Mientras el vaho se levanta de la taza, viene a la mente que el componente de la infusión es café de segunda, del millón de sacos que se importan para el consumo interno, porque el grano de calidad que se produce en esta latitud se exporta.
Además, la leche, en la taza de café, no es la que sale de la ubre de la vaca, sino la que se “pasteuriza, proceso que consiste en aplicar a una temperatura de 62-67 grados durante 10 o 20 segundos y posteriormente mantenerla a un máximo de 4° para poder almacenarla hasta su tratamiento definitivo.” Si, eso es cierto, no obstante, no se puede ignorar que en la taza que tengo sobre la mesa está presente la “leche descuartizada”. Hago tal afirmación porque hay diferencia entre la leche en su estado puro, que no es la que se encuentra en la taza de café, pues a ese líquido que se mezcló con el café se le ha retirado aquello de lo que se hace el queso, la cuajada y la mantequilla. Me parece que es agua teñida de blanco, a la cual se le ha añadido leche en polvo, que ha viajado desde el otro lado del charco.
El pan de crujiente textura, de sabor particular entre dulce y salado con la supuesta mantequilla natural, el bocado apreciado es hecho con harina importada, pues la producción de trigo se dejó a un lado lo mismo que los molinos que caminan hacia la ruina en Nariño, Cauca, Boyacá, Cundinamarca. Además, el pan se trae directamente de Europa, gracias a la tecnología de ultracongelación, proceso que hace posible el hornear en cada local y lograr que su aroma llegue a los clientes.
Y al saber todo esto busco, por suspicacia, en el celular de dónde viene el azúcar. A la sazón me entero de que el dulce es importado, como si por estos lares no existieran cultivos de caña, trapiches e ingenios. Lo cierto es que con la economía de mercado y la apertura se abre el país para que descarguen en los puertos lo que se produce en abundancia en las tierras del trópico.

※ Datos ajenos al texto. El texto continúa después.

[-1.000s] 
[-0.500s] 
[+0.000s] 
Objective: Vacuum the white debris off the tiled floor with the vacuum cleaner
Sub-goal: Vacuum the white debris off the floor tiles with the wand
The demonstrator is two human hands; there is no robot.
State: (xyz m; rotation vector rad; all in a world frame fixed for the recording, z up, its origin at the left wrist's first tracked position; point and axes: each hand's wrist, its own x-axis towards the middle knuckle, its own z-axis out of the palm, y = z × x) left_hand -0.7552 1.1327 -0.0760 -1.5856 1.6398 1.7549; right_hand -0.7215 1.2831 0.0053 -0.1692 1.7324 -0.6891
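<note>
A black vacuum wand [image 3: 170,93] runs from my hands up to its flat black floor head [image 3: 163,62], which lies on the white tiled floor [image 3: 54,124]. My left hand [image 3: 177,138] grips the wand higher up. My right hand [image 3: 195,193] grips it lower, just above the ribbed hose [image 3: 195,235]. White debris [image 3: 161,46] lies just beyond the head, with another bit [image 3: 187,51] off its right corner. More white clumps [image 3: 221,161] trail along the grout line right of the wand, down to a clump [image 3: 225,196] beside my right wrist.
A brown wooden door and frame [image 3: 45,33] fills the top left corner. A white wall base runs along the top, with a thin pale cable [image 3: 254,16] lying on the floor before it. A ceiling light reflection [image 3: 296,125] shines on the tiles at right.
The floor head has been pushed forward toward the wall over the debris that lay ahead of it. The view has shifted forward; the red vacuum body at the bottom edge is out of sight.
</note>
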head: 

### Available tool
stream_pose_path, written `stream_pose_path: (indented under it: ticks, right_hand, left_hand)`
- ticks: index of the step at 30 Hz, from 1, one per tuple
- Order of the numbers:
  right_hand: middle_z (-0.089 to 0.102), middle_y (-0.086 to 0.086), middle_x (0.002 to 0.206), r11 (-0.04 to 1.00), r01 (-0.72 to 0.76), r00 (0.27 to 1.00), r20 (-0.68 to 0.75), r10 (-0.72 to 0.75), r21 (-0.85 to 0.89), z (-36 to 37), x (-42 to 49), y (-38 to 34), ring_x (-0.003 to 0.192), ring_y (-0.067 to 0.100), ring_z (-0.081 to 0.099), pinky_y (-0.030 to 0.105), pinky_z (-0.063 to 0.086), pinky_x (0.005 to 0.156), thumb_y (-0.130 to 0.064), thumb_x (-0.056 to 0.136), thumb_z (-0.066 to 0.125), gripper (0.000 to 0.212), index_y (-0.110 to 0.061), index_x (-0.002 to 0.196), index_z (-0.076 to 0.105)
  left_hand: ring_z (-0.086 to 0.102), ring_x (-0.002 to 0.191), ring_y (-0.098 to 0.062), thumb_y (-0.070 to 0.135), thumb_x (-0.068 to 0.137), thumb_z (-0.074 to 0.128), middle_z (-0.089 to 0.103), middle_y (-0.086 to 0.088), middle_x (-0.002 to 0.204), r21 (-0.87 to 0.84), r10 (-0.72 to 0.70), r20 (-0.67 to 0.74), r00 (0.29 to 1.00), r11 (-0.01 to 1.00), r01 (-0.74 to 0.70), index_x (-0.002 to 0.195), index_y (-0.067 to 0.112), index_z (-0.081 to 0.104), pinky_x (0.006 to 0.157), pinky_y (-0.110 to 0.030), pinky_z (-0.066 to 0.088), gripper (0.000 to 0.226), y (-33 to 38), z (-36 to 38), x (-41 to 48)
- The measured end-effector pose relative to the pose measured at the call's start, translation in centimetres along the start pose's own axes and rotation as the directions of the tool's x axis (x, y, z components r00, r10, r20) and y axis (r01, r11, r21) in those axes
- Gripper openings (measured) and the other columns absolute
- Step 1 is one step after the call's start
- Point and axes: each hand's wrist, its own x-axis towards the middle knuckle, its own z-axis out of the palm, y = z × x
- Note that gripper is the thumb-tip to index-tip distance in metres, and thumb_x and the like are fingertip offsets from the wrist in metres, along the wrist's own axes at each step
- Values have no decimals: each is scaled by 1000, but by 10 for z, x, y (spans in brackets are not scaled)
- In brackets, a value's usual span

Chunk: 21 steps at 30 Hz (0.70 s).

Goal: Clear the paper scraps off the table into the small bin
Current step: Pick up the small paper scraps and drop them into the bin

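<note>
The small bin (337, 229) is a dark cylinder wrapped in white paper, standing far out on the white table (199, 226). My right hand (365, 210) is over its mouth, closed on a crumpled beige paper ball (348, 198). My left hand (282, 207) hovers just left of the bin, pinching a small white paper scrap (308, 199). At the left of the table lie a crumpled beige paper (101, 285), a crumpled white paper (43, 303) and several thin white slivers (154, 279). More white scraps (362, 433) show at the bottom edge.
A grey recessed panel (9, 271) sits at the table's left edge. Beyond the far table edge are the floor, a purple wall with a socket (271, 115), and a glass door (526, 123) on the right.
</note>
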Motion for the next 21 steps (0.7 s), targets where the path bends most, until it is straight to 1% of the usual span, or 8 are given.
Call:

Ya por socarronería, con sospecha, observo la cucharita utilizada para endulzar y me entero de que viene de un país vecino. No sé si por terquedad, levanto la taza para ultimar el último sorbo y al voltear el pocillo y el platico me encuentro que en la base está estampado el sello del lejano país donde se fabricó la taza y la escudilla. Por lo tanto, me doy cuenta: no es cerámica nacional, sino que esa loza viene de un remoto país, en el lejano oriente.
La mesera me mira como diciéndome que es hora de levantarme e ir a pagar en la registradora, porque me demoré mucho al ocupar un lugar para los clientes que se encuentran en el vano de la puerta, a la espera de una mesa y asientos vacíos.